机器学习实战(二)线性回归模型

一.线性回归(LinearRegression)

这个类是传统最小二乘回归的类.是最基础的线性回归的类.
理论知识可以参照之前的博客:机器学习笔记二:线性回归与最小二乘法

class sklearn.linear_model.LinearRegression(fit_intercept=True, normalize=False, copy_X=True, n_jobs=1)

参数:
fit_intercept : 布尔型,可选.是否计算模型的截距.要是设置为False的话,就不会计算截距了.(表明数据已经中心化了.)
normalize : 布尔型,可选,默认是False.如果是True的话,X就会在回归之前标准化.当fit_intercept被设置为False后,这个参数会被忽略.
copy_X : 布尔型,可选,默认是True.表示X会被拷贝.否则的话,X可能被重写改变.
n_jobs : int类型,可选,默认是1. 表示计算的时候使用的多个线程.如果设置为-1的话,那么所有CPU都会被使用到.

属性

:

coef_ : array类型, 形状可以是 (n_features, )或者(n_targets, n_features) (至于原因可以看理论笔记). 这个表示的是线性模型的系数
residues_ : array, shape (n_targets,) or (1,) or empty
Sum of residuals. Squared Euclidean 2-norm for each target passed during the fit. If the linear regression problem is under-determined (the number of linearly independent rows of the training matrix is less than its number of linearly independent columns), this is an empty array.
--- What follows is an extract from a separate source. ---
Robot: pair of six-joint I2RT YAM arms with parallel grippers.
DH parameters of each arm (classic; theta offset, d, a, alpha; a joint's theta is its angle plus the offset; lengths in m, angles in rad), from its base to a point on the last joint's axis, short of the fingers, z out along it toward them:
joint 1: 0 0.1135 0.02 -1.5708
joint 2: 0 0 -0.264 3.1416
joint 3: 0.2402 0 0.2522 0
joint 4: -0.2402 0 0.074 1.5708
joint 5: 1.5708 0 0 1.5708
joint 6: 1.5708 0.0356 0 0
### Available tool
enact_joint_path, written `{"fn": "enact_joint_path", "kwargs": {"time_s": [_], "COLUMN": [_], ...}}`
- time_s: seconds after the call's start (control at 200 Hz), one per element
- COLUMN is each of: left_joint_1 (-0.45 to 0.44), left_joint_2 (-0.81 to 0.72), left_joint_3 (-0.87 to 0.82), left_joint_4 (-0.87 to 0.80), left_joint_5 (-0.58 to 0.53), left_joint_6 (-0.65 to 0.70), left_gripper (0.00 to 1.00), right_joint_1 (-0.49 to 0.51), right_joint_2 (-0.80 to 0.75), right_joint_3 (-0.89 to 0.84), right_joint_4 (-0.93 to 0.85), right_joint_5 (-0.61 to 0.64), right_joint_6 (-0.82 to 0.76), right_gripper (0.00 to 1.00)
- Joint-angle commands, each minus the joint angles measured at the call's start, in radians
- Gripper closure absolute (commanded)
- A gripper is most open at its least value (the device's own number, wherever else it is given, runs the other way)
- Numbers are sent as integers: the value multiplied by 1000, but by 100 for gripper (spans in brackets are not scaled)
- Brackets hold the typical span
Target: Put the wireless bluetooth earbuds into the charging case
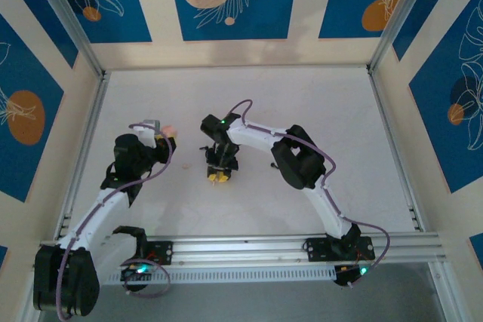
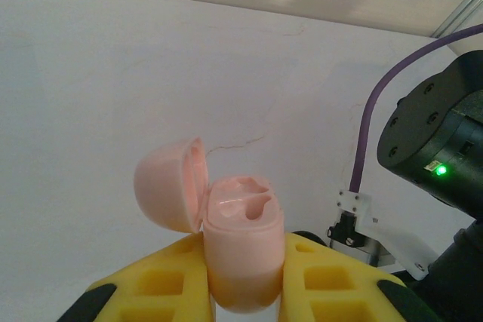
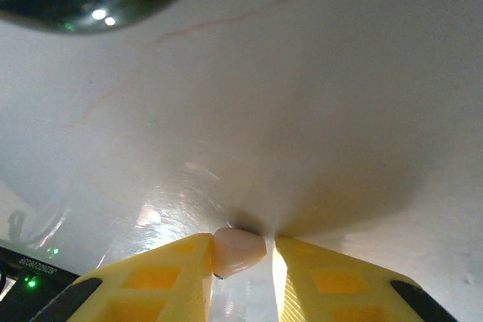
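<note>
Near the middle of the worktop [image 1: 302, 103], the right gripper [image 1: 219, 176] points down at a small pale pink earbud [image 3: 239, 250] lying on the surface. In the right wrist view its yellow fingers [image 3: 162, 277] stand on either side of the earbud: the finger at 9 o'clock touches it, while a thin sliver of gap shows at 3 o'clock. Whether the pinch is complete cannot be told from this.

At about 9 o'clock from that gripper in the top view, the left gripper [image 1: 167, 136] is clamped on the charging case [image 2: 243, 250] (pink here, not dark) and holds it upright off the surface. The lid [image 2: 170, 184] is swung open toward 9 o'clock. The two shaped sockets in the top of the case look empty, though the view is soft.

The step in hand reads as picking up an earbud, with insertion not yet begun. The next move likely calls for a firm, centred pinch. After that comes a lift clear of the worktop, a carry toward 9 o'clock over the open case, and careful alignment of the earbud with one socket before release. A loose grip on so small and smooth a piece could let it twist or drop.
</note>
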Motion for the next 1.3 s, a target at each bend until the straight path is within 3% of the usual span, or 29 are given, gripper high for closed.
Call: {"fn": "enact_joint_path", "kwargs": {"time_s": [0.0, 0.49, 0.85, 0.98, 1.12, 1.295], "left_joint_1": [16, -15, -245, -332, -406, -466], "left_joint_2": [-12, 12, 136, 223, 334, 426], "left_joint_3": [-5, -31, -38, -54, -55, -35], "left_joint_4": [13, 102, 264, 409, 563, 632], "left_joint_5": [46, 166, 169, 175, 210, 231], "left_joint_6": [18, 50, 186, 240, 287, 349], "left_gripper": [81, 84, 84, 84, 84, 85], "right_joint_1": [7, -17, -74, -102, -142, -180], "right_joint_2": [8, -166, -427, -538, -667, -830], "right_joint_3": [-40, -239, -535, -634, -728, -797], "right_joint_4": [88, 248, 438, 488, 532, 564], "right_joint_5": [8, 90, 171, 204, 227, 257], "right_joint_6": [17, 41, 52, 42, 37, 4], "right_gripper": [75, 79, 79, 79, 79, 79]}}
If the target vector passed during the fit is 1-dimensional, this is a (1,) shape array.
New in version 0.18.
intercept_ : array类型,表示截距.

函数:

fit(X, y, sample_weight=None)

拟合线性模型.这个函数在以后的很多其他的机器学习方法类中都会有.
参数:
X : numpy array类型或者系数矩阵类型,形状为[n_samples,n_features] 表述训练数据集.
y : numpy array类型,形状为[n_samples, n_targets],标签值.
sample_weight : numpy array类型,形状为[n_samples]每个样本的权重.

get_params(deep=True)

Get parameters for this estimator.
Parameters:
deep : boolean, optional
If True, will return the parameters for this estimator and contained subobjects that are estimators.
Returns:
params : mapping of string to any
Parameter names mapped to their values.

predict(X)

使用训练好的线性模型去预测.返回的是形状为(n_samples,)的array,表示预测值.
参数:
X : {array-like, sparse matrix}, 形状为 (n_samples, n_features),表示测试集合.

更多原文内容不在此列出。